ゲームに負けた挙句、餌付けした子供達の人気も一気に持ってかれている。
「っていうか、試験はこれで終わりだな。レオナが一勝でもしたら勝ちなんだろ」
「えっ! そんなぁ……僕、決め台詞まで用意してたのに!」
ルナが残念そうな顔をした。
決め台詞を考えているような、恥かしい事実を公言しないでいただきたい。
「私は別にいいですよ。皆さんのことも知りたいと思っていたので……エリさんの言う通りノーカンでも良いですし。全員に納得してもらわないと意味ないですから!」
教官なので言うことを聞くように強制しても良いはずなのだが……。
何というか、よりレオナのことが分からなくなってきた。
「はっはっは! レオナは分かってるね! じゃあ、始めよう!」
どうやら、ルナはやる気だけはあるようだ。
「で、何やるんだ?」
「消しピンだよ!」
「意味わかんねえよ!」
エリといい、ルナといい冒険者やめたほうがいいんじゃないか?
そもそもよく考えたら、このパーティに冒険者が向いてる奴がいない……。
「……えっ。ハヤト、分かんない? 消しゴム飛ばしって言ったほうがよかったかな?」
「そういう問題じゃねえよ!」
消しピンとは机もしくは、台の上で消しゴムを順番に指ではじいて、ぶつけ合うことでどちらが先に相手の消しゴムを落とすかを競い合う小学生に大人気のゲームである。

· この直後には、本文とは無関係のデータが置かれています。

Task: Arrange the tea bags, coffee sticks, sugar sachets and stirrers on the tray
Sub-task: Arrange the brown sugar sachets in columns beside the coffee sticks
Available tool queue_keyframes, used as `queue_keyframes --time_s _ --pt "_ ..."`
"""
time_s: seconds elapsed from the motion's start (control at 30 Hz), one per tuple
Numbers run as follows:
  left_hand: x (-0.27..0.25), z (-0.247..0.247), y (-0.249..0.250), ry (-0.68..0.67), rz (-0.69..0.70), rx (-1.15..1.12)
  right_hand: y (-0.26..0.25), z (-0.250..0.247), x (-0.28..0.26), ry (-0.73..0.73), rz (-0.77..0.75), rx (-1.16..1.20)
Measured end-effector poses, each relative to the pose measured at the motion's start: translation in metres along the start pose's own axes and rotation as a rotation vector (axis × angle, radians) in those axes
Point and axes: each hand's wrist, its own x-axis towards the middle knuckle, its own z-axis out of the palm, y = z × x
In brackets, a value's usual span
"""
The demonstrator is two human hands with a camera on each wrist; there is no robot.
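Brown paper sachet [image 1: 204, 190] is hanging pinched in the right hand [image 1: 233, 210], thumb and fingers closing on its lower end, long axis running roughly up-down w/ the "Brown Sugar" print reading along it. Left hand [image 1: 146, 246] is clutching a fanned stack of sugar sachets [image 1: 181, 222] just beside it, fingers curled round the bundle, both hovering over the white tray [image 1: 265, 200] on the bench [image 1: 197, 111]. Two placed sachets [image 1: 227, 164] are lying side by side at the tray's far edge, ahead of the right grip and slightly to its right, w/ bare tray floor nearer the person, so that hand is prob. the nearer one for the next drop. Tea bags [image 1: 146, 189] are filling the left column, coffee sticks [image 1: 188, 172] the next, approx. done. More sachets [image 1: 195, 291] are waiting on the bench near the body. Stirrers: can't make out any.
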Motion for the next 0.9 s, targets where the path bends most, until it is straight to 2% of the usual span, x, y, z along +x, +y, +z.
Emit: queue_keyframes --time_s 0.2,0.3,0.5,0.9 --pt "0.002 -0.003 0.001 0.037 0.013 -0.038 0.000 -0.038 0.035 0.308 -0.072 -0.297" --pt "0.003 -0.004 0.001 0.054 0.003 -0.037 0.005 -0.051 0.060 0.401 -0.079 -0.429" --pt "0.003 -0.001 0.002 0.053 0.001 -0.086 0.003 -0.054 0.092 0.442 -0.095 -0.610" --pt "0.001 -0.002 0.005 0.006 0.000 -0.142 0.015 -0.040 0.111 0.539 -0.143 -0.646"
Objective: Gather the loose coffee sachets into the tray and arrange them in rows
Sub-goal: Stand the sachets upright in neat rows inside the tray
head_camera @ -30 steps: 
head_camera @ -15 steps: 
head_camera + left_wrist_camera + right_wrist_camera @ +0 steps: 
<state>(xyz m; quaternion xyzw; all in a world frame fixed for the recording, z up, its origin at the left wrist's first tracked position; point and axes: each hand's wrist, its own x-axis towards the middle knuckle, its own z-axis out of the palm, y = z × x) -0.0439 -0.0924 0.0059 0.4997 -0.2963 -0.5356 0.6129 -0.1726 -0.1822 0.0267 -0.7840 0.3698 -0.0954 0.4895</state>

「いや、ハヤト、安心して。僕の考えた消しピンはただの消しピンじゃないから! はじく前に消しゴムを魔法で強化するんだ!」
「魔法を使うだけましか……」
とりあえず、さっきのエリのただゲームをするよりかは冒険者っぽい。
「ふふっ。やつは我がパーティでも最弱! 果たしてこの僕に勝てるかな!」
ポーズを決めて、ルナが叫んだ。
決め台詞とはこれのことだろうか?
明らかに今からやられる奴のセリフなのだが……。
「お前、ぶっ殺す!」
エリがぶち切れたのは言うまでもなかった。